● What you need to do: Leave the pictures out and return every line below exactly.

****************************************

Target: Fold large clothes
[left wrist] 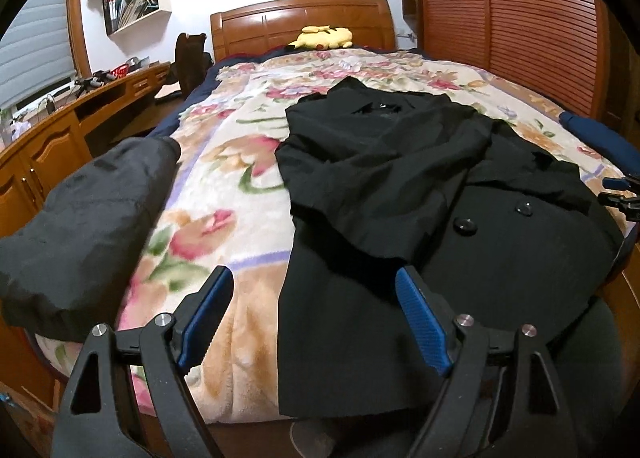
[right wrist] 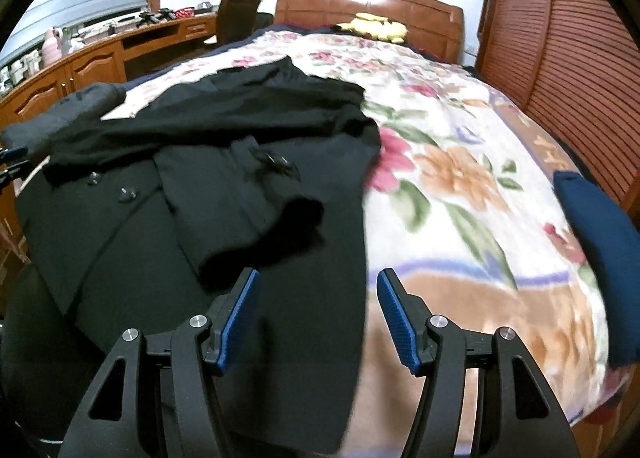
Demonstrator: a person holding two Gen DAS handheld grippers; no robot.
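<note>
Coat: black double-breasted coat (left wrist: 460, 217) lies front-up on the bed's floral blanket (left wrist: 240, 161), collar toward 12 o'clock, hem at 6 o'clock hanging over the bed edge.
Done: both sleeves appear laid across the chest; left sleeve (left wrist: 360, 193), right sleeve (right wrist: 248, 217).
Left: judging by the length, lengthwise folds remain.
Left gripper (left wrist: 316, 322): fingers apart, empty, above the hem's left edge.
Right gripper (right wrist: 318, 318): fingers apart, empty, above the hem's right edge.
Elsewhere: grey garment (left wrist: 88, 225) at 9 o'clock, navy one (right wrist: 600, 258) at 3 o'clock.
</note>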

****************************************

● Problem solution:
Target: Fold large clothes
[left wrist] 
[right wrist] 
Demonstrator: a person holding two Gen DAS handheld grippers; no robot.
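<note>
Coat: black double-breasted coat (left wrist: 460, 217) lies front-up on the bed's floral blanket (left wrist: 240, 161), collar toward 12 o'clock, hem at 6 o'clock hanging over the bed edge.
Done: both sleeves appear laid across the chest; left sleeve (left wrist: 360, 193), right sleeve (right wrist: 248, 217).
Left: judging by the length, lengthwise folds remain.
Left gripper (left wrist: 316, 322): fingers apart, empty, above the hem's left edge.
Right gripper (right wrist: 318, 318): fingers apart, empty, above the hem's right edge.
Elsewhere: grey garment (left wrist: 88, 225) at 9 o'clock, navy one (right wrist: 600, 258) at 3 o'clock.
</note>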

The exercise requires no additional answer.